Your answer should consist of the lines in the following data that contain "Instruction".

(Data under study)

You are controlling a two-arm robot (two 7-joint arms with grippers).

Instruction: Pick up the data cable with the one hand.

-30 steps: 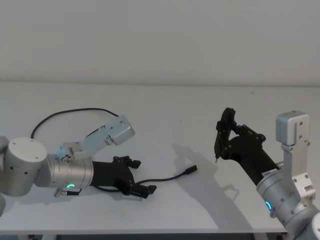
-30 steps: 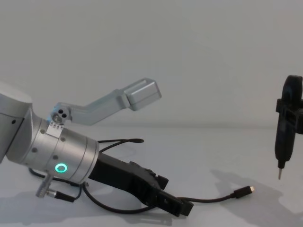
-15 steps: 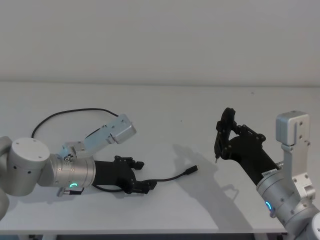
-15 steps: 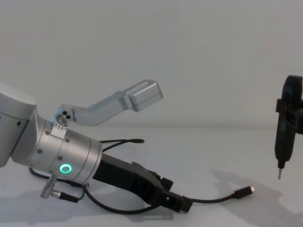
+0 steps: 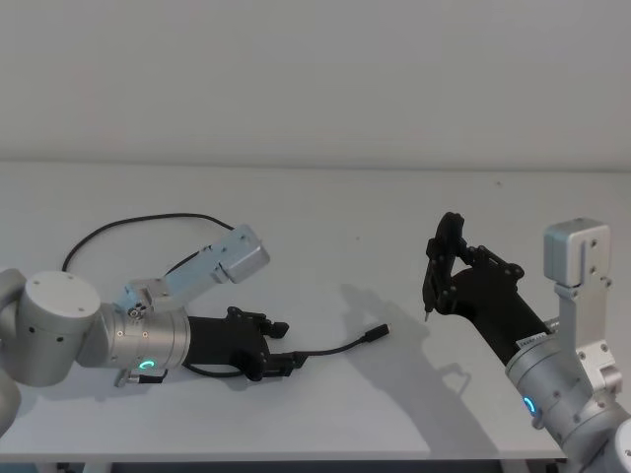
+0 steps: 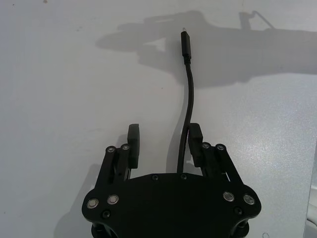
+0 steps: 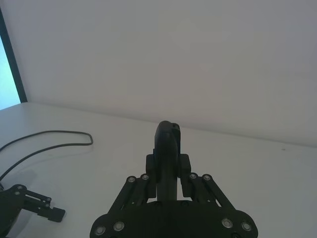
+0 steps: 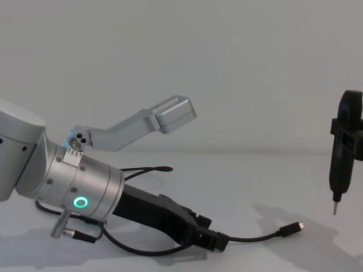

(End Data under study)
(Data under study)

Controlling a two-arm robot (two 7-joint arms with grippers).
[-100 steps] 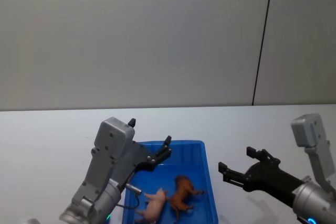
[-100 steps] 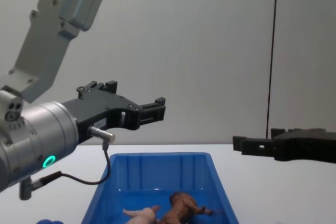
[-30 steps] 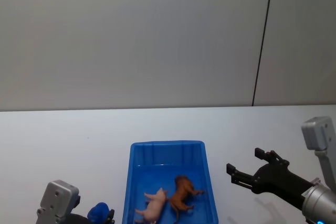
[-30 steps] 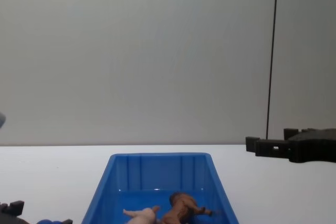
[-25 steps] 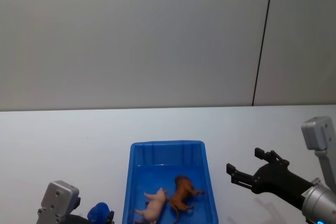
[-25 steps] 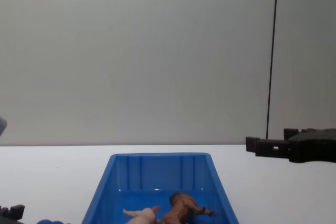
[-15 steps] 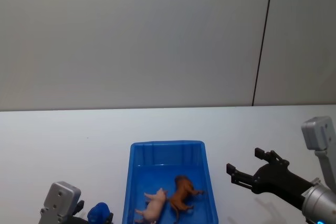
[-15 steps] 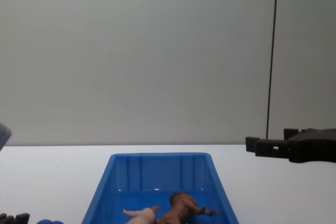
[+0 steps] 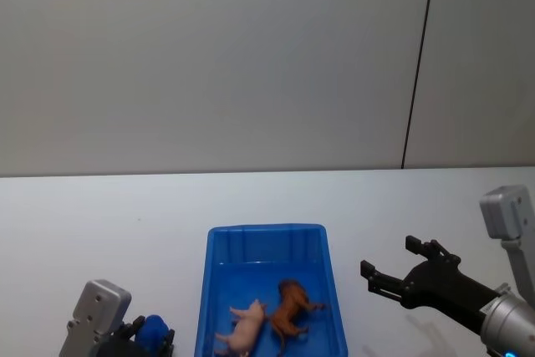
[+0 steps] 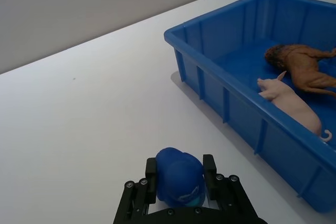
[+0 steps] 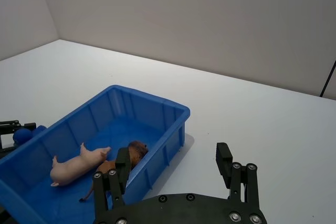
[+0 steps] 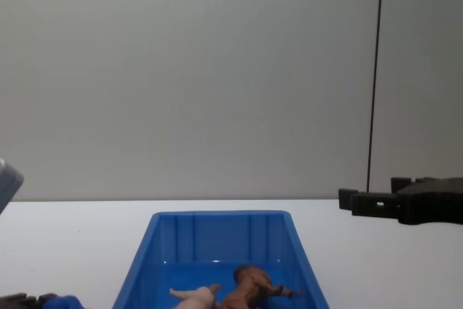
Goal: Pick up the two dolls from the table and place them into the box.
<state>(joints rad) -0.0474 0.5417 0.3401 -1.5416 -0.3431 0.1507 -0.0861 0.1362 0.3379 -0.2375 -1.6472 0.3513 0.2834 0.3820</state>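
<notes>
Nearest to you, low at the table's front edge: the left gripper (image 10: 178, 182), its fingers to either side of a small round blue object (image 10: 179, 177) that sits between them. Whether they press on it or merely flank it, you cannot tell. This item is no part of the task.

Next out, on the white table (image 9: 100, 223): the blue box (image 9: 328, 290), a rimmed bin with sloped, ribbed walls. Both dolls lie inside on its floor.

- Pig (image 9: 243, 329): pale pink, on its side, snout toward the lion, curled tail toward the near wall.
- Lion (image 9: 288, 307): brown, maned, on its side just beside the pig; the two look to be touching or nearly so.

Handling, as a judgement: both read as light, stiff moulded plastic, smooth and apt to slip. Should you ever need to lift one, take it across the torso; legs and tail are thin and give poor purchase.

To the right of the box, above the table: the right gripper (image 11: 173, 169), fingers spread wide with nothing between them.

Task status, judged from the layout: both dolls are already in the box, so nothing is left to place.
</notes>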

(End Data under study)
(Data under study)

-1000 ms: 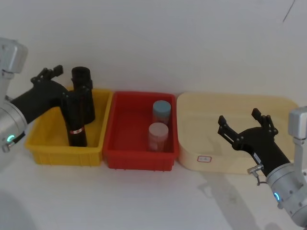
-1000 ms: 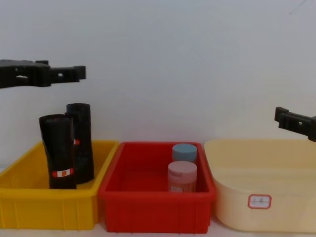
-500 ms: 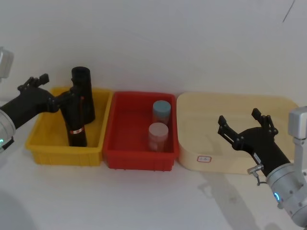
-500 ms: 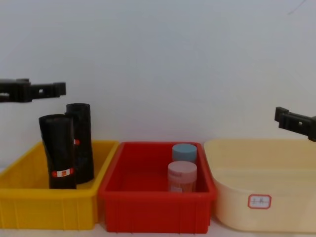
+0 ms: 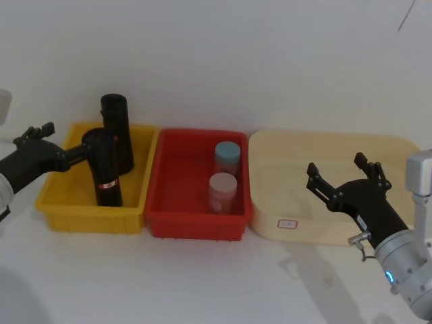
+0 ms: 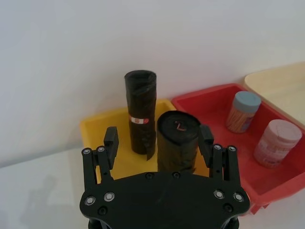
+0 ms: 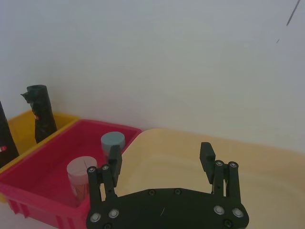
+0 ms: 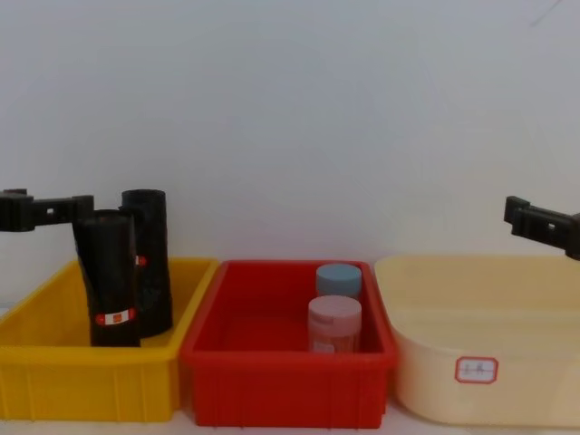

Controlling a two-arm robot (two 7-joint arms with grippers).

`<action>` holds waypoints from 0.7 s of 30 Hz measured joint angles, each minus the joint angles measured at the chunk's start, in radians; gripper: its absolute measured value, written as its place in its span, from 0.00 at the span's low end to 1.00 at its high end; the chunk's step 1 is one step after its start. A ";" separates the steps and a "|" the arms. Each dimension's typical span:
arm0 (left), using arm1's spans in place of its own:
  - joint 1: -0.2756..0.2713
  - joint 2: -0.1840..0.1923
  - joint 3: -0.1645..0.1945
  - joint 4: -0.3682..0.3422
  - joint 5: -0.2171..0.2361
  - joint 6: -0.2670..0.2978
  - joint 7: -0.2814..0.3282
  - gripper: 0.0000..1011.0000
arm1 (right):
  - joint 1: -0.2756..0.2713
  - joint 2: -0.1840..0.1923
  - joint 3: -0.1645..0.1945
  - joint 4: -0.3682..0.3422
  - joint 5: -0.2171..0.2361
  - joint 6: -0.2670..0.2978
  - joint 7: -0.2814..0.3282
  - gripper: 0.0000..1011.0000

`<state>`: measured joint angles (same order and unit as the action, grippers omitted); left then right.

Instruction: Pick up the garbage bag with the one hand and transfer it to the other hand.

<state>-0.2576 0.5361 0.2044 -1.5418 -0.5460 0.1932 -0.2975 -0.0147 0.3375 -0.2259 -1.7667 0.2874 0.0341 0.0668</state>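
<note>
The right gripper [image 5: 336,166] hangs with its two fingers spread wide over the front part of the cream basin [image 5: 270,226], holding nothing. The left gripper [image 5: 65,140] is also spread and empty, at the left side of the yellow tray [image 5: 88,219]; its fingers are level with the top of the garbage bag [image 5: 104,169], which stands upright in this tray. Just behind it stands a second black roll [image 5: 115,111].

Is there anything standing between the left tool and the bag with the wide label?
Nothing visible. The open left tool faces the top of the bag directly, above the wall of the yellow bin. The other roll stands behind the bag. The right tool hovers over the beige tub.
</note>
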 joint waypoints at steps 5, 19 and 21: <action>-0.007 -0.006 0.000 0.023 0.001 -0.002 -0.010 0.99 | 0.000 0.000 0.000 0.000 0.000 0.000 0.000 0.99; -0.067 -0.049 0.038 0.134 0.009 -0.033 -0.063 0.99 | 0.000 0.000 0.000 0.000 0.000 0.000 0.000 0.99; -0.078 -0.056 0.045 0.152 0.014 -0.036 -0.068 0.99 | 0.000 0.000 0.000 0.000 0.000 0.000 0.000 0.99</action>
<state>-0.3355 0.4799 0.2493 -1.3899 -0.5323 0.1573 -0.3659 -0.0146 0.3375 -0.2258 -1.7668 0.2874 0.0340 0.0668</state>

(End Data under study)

--- Output ---
Instruction: Pick up the data cable with the one hand.
Instruction: Pick up the garbage bag with the one hand and transfer it to the other hand.

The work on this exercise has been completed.